§ Aim of the task
Every record, from first to last, should be retyped word for word.
[[ Records for this exercise, beginning ]]
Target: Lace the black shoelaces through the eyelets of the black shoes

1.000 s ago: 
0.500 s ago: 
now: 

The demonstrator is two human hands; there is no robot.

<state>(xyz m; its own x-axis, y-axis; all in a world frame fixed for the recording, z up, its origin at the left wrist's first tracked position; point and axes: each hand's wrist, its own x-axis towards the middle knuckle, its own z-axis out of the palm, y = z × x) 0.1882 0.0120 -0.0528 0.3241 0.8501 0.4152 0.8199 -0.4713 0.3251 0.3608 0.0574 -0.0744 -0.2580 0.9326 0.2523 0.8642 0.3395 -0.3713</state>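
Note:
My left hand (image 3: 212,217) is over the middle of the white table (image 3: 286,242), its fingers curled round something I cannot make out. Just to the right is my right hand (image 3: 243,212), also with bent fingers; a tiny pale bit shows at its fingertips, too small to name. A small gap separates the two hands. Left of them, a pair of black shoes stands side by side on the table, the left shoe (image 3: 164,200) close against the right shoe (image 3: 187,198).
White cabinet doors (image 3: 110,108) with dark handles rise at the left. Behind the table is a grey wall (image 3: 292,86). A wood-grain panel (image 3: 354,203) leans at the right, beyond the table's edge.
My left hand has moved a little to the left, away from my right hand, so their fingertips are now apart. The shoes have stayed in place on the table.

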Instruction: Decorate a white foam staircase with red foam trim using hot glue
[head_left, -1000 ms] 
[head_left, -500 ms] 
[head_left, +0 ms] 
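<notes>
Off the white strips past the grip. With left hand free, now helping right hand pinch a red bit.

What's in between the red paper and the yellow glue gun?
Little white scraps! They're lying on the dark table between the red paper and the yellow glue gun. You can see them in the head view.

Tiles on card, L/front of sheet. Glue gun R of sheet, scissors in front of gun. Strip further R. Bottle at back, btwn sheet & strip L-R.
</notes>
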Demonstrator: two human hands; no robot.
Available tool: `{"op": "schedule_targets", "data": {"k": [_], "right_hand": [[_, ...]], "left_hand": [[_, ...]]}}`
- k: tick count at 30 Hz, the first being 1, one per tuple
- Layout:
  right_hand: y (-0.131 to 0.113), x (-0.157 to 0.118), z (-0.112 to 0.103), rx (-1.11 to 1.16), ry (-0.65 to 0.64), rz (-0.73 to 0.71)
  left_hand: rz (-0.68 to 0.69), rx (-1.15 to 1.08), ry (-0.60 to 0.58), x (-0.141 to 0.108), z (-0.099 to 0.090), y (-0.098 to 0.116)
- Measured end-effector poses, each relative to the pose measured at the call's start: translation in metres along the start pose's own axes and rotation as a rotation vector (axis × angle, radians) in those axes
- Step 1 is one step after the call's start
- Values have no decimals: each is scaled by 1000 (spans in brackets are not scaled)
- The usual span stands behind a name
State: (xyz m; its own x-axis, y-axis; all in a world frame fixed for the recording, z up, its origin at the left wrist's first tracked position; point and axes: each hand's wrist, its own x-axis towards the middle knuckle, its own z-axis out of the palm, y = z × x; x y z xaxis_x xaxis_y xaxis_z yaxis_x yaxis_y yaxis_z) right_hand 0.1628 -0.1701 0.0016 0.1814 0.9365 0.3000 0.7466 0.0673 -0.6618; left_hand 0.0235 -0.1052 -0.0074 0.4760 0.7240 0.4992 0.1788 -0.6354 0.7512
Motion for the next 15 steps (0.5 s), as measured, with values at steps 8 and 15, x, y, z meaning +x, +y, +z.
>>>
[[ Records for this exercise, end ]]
§ Written solution
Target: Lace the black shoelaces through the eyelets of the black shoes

1.000 s ago: 
0.500 s ago: 
now: 

The demonstrator is two human hands; there is no robot.

<state>(xyz m; its own x-axis, y-axis; all in a world frame fixed for the recording, z up, its origin at the left wrist's first tracked position; point and axes: each hand's wrist, its own x-axis towards the middle knuckle, its own z-axis out of the palm, y = z × x) 0.1882 0.0120 -0.0528 0.3241 0.8501 0.4152 0.8199 -0.4713 0.3251 0.3608 0.0574 -0.0744 -0.2580 0.9326 0.2523 0.8642 0.3395 -0.3713</state>
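Note:
My left hand (image 3: 212,217) is over the middle of the white table (image 3: 286,242), its fingers curled round something I cannot make out. Just to the right is my right hand (image 3: 243,212), also with bent fingers; a tiny pale bit shows at its fingertips, too small to name. A small gap separates the two hands. Left of them, a pair of black shoes stands side by side on the table, the left shoe (image 3: 164,200) close against the right shoe (image 3: 187,198).
White cabinet doors (image 3: 110,108) with dark handles rise at the left. Behind the table is a grey wall (image 3: 292,86). A wood-grain panel (image 3: 354,203) leans at the right, beyond the table's edge.
My left hand has moved a little to the left, away from my right hand, so their fingertips are now apart. The shoes have stayed in place on the table.
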
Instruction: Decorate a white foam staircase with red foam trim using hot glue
[head_left, -1000 ms] 
[head_left, -500 ms] 
[head_left, +0 ms] 
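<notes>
Off the white strips past the grip. With left hand free, now helping right hand pinch a red bit.

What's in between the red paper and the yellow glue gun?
Little white scraps! They're lying on the dark table between the red paper and the yellow glue gun. You can see them in the head view.

Tiles on card, L/front of sheet. Glue gun R of sheet, scissors in front of gun. Strip further R. Bottle at back, btwn sheet & strip L-R.
</notes>
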Demonstrator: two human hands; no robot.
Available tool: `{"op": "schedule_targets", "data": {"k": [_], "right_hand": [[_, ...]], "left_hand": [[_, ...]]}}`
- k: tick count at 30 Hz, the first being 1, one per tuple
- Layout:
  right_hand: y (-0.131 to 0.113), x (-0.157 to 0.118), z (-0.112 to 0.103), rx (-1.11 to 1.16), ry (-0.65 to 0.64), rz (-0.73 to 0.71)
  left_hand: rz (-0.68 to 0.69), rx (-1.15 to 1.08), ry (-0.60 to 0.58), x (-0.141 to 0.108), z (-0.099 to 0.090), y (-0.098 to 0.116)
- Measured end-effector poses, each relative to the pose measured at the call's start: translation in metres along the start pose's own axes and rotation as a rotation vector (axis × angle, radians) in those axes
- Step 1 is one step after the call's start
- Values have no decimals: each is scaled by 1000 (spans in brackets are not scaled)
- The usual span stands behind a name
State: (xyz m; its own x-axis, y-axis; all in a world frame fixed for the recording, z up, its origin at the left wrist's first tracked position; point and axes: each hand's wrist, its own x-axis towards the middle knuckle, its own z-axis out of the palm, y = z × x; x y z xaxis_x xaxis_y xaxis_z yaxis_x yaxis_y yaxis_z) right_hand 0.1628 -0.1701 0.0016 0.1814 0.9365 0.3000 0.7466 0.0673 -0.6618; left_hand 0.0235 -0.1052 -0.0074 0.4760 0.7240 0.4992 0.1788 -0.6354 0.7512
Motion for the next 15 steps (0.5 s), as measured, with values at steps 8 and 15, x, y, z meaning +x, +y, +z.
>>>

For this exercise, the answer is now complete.